Since LeBron’s criticism of the Heat’s defense, the team is on a 10-game win streak.
Through the first seven games of the year, the Heat indeed struggled, allowing 100.9 points per game while opponents were shooting 47.3 percent from the floor.
However, that trend has been put into reverse since.
LeBron’s teammates listened
Since those comments, Miami’s defense has clamped down and the Heat have won 10 straight games. In that span, Heat opponents are averaging just 91.6 points while connecting on 41.6 percent of attempts.
Heat This Season
Miami’s defense has been much more efficient, as well.

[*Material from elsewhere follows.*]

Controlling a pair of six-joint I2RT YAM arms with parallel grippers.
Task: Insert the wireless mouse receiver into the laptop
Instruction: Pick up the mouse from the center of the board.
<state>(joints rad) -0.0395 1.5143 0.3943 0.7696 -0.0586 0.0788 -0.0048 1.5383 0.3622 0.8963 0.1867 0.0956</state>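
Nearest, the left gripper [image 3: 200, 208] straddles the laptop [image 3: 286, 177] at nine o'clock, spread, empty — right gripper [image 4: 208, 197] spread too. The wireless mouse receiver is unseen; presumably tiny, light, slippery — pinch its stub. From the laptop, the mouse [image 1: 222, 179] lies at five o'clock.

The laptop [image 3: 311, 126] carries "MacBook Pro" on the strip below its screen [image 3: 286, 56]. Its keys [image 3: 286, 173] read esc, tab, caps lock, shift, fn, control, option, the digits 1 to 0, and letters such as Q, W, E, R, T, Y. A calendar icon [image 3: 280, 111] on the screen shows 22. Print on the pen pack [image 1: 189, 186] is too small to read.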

During that 4-3 start, the Heat were giving up 105.4 points per 100 possessions, but in the span of 10 straight wins, they’ve allowed only 94.8 points per 100.
James keeps improving
His efficiency continues to be a prime strength.
He leads everyone in Player Efficiency Rating at 30.3 this season (the league average is 15), and has been at the top in that metric in each of the previous six seasons.
Where James is really improving is close to the basket. In his first season with the Heat in 2010-11, James was 70.3 percent on attempts less than five feet from the hoop, but that percentage has increased in every season since. The season after, it rose to 73.8 percent, followed by 75.0 percent in the 2012-13 season.
He’s gotten even better around the basket this year, shooting 77.3 percent, the highest in the NBA among players with at least 50 attempts from that range.
James is also attacking the rim at a much higher percentage than he used to.
In the 2010-11 season, roughly 35 percent of his overall attempts came within five feet of the hoop. This season, that percentage has jumped to 45. It’s an impressive increase, especially considering his field goal percentage has also risen considerably in that span as well.
What’s more, his overall game this season has seen improvement in several major areas. While it’s still early, he’s posting single-season career highs in field goal percentage (59.8), 3-point field goal percentage (48.1) and free throw percentage (80.6), a scary prospect for anyone looking to stop Miami’s pursuit of a third straight championship.